Sunday, December 30, 2007
Sprawl and "privatization"
Congrats to Eduardo on the publication of his excellent opinion piece, in The Washington Post, on sprawl, gas prices, etc. I've been droning on for years now, on this blog, about urbanism (new and the original), and so I'm entirely on board with most of what Eduardo has to say.
That said, one minor quibble. Eduardo writes:
Although the end of sprawl will require painful changes, it will also provide a badly needed opportunity to take stock of the car-dependent, privatized society that has evolved over the past 60 years and to begin imagining different ways of living and governing. We may discover that it's not so bad living closer to work, in transit- and pedestrian-friendly, diverse neighborhoods where we run into friends and neighbors as we walk to the store, school or the office. We may even find that we don't miss our cars and commutes, and the culture they created, nearly as much as we feared we would.
In my view, it might be a mistake -- or, at least, it is too quick -- to connect too closely the land-use patterns and transportation we call "sprawl" with our "privatized" society. Sure, there's something to the idea -- again, I'm sure I've endorsed it on this blog -- that urbanism is more authentically human, civic, public, and political than much of what goes on in "sprawl." That said, "sprawl" can also be blamed, it seems to me, on the failure of our land-use policy to respect "private" ordering enough. The zoning rules, which facilitate -- indeed, require -- the dysfunctional patterns Eduardo and I criticize are, after all, often government-imposed. They interfere with -- indeed, they often prohibit -- land-uses and developments that Eduardo and I would like, and that private parties would be willing to construct, invest in, live in, etc.

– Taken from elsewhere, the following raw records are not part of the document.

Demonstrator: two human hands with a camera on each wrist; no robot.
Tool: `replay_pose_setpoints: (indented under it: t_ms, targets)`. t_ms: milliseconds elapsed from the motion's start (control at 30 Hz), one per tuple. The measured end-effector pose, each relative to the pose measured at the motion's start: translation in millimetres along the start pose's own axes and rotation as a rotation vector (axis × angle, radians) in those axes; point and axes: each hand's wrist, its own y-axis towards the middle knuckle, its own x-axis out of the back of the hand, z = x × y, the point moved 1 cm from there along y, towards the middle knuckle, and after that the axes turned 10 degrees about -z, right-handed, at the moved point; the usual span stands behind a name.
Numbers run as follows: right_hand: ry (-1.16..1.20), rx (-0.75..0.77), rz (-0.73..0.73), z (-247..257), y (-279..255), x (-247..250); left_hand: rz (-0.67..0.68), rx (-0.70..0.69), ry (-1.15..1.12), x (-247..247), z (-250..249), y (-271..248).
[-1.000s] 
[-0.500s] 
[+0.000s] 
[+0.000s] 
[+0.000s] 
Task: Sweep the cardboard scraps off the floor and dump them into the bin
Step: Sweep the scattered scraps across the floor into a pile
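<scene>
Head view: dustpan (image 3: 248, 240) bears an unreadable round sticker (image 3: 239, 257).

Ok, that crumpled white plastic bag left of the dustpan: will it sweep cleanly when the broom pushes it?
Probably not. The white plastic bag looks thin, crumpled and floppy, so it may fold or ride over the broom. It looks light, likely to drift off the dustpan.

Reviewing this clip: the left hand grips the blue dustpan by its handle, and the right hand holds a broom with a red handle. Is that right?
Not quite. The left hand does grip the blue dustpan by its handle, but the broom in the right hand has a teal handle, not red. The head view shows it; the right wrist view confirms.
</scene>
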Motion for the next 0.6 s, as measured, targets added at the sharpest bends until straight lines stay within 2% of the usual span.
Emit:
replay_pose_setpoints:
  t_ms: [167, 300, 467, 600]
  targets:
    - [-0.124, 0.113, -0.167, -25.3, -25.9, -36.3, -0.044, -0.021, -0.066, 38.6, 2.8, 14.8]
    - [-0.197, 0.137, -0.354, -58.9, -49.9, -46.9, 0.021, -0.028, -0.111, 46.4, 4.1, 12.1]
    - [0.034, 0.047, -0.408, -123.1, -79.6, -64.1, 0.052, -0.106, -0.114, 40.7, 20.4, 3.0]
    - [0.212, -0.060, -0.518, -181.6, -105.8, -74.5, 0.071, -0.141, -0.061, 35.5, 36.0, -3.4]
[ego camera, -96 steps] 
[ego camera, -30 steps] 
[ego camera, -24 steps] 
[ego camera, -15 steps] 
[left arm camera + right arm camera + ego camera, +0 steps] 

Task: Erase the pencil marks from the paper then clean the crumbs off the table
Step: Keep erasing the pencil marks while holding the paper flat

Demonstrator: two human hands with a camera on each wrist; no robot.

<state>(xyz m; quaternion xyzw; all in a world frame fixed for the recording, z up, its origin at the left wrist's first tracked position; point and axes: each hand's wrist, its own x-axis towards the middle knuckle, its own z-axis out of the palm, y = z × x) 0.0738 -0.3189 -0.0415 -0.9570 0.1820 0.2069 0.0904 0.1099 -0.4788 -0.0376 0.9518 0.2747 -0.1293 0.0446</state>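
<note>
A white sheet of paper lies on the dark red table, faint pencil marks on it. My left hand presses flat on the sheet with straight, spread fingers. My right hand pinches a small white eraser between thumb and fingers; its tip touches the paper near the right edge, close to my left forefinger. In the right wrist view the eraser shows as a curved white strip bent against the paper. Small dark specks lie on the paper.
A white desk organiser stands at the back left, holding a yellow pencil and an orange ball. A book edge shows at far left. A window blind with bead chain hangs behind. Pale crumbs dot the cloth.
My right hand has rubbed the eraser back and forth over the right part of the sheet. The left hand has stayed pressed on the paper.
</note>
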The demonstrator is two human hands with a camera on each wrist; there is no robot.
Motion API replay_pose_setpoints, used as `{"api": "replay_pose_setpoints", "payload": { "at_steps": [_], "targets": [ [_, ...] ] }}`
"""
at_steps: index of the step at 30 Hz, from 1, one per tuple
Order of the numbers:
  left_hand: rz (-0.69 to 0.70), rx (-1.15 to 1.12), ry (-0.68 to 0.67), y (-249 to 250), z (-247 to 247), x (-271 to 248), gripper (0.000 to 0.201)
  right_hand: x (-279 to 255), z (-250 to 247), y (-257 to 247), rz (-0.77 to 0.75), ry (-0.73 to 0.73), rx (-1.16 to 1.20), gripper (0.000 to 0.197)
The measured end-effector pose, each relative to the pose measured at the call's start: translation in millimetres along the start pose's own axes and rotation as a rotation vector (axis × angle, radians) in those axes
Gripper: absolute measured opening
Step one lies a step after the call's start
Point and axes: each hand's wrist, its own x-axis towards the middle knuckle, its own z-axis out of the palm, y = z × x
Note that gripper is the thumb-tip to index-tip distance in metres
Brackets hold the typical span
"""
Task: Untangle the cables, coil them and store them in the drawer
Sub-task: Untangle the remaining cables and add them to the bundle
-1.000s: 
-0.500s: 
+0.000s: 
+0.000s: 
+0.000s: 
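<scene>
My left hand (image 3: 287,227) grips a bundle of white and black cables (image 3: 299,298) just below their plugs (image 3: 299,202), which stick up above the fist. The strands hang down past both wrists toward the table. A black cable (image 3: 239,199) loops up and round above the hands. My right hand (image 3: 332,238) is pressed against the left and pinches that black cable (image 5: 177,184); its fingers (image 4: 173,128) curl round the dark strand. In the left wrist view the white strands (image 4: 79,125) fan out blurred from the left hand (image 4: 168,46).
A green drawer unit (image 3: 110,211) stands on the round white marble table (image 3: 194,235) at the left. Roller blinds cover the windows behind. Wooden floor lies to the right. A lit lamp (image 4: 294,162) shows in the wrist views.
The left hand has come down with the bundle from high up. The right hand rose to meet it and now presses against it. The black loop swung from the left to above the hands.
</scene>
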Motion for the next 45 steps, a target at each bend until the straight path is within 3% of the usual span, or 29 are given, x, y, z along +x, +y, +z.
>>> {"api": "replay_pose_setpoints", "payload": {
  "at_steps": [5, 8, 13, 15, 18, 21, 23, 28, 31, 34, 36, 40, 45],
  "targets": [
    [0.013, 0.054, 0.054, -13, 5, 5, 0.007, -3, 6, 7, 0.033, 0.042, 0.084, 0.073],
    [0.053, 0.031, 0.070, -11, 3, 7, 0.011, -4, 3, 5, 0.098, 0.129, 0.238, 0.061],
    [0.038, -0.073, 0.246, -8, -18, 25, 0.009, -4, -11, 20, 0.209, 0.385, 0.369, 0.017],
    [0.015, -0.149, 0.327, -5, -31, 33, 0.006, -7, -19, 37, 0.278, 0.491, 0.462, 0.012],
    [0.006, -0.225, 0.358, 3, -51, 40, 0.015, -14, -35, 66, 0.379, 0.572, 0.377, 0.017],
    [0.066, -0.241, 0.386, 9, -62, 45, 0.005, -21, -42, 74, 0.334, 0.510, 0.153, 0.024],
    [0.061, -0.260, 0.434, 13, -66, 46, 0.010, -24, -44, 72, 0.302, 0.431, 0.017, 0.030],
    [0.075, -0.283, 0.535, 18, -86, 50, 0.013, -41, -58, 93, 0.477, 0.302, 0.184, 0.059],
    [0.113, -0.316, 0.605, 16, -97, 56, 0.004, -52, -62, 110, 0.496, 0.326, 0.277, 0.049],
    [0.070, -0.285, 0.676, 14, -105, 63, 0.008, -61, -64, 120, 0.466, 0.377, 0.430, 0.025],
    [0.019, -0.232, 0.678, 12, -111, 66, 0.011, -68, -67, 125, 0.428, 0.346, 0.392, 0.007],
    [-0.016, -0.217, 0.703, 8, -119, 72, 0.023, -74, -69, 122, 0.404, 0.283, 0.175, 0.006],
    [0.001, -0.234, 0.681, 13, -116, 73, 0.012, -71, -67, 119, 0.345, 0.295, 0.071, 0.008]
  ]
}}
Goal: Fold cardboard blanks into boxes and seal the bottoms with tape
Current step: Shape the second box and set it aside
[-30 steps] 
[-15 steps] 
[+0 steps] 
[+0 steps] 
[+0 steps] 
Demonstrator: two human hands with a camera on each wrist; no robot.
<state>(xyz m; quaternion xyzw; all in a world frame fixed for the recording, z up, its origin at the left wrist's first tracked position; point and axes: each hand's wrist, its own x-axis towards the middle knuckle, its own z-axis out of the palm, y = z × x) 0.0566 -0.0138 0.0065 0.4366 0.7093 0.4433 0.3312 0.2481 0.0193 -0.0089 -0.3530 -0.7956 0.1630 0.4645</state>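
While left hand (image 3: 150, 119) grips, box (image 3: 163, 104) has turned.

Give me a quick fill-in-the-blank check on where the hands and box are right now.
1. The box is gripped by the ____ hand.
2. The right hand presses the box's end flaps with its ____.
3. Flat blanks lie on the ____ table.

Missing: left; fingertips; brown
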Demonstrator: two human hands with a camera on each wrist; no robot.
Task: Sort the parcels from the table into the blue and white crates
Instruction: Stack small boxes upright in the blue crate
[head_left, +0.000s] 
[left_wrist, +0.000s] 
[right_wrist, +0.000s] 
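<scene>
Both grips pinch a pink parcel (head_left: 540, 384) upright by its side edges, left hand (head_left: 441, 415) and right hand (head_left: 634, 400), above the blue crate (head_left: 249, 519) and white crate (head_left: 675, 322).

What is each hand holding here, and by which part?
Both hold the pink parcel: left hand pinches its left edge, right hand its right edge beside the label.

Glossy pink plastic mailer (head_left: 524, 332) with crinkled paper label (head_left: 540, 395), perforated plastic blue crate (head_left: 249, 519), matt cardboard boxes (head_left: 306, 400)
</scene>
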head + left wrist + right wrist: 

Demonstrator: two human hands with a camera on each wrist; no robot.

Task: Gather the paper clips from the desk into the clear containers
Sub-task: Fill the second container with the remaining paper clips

We might also wonder whether a greater reliance by cities on "privatized" service-delivery might have slowed the flight to suburban gated communities. After all, it seems that at least part of the sprawl story is the entirely reasonable frustration of many people with the inability of many cities to do their basic civic, service-delivery jobs.
And finally, as Eduardo notes, there's education . . . . Until we tame the education blob, and break the teacher-unions' lock on education-policy, and allow for genuine, religious-freedom-friendly choice in education, we will not get the "urban thing" right. (I can live "in town", and feel smug about my front porch, sidewalks, walkable neighborhood, minimal commute, etc., but only because my neighborhood parish has a wonderful school.)